Produce exactly the lines starting at the one containing "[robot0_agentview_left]" and ending at the last line of the material, with nothing added.
Segment Start: Materials provided
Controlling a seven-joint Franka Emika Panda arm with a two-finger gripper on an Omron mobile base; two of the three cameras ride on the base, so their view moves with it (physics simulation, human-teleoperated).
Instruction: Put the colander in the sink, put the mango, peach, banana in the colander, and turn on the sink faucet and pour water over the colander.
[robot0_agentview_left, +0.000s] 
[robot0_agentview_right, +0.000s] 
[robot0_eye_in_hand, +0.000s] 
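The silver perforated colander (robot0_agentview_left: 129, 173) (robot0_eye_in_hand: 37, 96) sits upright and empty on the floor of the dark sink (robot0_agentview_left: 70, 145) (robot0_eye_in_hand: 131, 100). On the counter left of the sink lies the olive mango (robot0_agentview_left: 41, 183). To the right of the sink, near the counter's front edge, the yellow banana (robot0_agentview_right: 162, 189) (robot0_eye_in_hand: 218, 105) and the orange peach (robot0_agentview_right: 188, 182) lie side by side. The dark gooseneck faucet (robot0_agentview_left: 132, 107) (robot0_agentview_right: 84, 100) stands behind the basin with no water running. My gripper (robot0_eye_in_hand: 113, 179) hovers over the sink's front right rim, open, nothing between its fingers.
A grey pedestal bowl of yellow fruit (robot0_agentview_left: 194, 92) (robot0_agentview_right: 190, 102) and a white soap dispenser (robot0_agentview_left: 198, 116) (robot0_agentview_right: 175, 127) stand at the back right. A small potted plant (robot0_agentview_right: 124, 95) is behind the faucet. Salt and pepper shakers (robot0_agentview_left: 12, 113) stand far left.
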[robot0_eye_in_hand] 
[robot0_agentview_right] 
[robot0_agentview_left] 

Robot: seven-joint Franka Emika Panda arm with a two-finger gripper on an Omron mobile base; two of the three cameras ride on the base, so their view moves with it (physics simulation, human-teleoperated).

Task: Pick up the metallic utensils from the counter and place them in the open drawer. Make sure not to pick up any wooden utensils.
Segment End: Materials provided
* Expected answer
[robot0_agentview_left] 

Robot: seven-joint Franka Emika Panda arm with a two-finger gripper on an Omron mobile base; two of the three cameras ride on the base, so their view moves with it (physics simulation, human-teleoperated).

Task: Pick up the metallic utensils from the counter and place them in the open drawer. Make sure not to pick up any wooden utensils.

With this, the exercise is done.